◆ What you are asked to do: As the answer, set down the lines below from the one containing "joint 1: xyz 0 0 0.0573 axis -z" through the one containing "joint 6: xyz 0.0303", exactly and inclusively, and no others.

◆ Supplied information:
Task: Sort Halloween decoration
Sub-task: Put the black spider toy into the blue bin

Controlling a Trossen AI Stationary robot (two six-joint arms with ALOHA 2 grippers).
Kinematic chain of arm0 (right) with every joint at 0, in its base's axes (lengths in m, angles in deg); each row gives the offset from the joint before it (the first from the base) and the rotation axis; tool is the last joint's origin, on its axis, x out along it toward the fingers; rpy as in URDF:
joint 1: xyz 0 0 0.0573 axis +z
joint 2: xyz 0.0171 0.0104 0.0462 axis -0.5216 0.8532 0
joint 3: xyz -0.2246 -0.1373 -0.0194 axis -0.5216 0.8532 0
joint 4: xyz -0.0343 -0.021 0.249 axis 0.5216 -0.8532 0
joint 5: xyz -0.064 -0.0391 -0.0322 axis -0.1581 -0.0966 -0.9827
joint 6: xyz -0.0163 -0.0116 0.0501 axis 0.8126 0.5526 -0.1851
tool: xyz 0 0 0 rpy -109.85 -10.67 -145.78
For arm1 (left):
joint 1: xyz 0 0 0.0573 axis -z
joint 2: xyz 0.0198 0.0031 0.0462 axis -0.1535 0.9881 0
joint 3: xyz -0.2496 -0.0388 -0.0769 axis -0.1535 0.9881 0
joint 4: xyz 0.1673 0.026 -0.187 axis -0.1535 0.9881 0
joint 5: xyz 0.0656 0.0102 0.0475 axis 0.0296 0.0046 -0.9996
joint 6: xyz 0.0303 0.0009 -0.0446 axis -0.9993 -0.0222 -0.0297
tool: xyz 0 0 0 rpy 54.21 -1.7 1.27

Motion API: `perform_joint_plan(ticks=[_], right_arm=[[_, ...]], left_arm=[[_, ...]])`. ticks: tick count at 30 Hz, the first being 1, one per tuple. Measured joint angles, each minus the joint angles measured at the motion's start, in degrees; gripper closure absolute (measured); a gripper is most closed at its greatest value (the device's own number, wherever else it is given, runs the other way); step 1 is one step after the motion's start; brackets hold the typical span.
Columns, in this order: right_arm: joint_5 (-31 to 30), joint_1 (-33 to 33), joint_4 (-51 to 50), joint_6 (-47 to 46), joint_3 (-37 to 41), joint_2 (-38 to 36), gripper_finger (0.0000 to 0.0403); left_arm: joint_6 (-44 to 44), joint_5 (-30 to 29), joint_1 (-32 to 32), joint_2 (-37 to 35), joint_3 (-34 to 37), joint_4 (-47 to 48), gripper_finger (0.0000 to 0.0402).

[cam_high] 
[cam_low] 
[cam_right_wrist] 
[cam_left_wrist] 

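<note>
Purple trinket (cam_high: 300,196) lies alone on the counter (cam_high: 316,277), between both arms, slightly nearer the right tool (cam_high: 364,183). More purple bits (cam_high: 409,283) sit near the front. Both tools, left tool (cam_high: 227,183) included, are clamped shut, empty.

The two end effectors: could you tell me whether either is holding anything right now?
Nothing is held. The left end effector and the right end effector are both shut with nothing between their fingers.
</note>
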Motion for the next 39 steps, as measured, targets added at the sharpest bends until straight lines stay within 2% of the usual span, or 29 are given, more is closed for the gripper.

◆ Problem solution:
joint 1: xyz 0 0 0.0573 axis -z
joint 2: xyz 0.0198 0.0031 0.0462 axis -0.1535 0.9881 0
joint 3: xyz -0.2496 -0.0388 -0.0769 axis -0.1535 0.9881 0
joint 4: xyz 0.1673 0.026 -0.187 axis -0.1535 0.9881 0
joint 5: xyz 0.0656 0.0102 0.0475 axis 0.0296 0.0046 -0.9996
joint 6: xyz 0.0303 0.0009 -0.0446 axis -0.9993 -0.0222 -0.0297

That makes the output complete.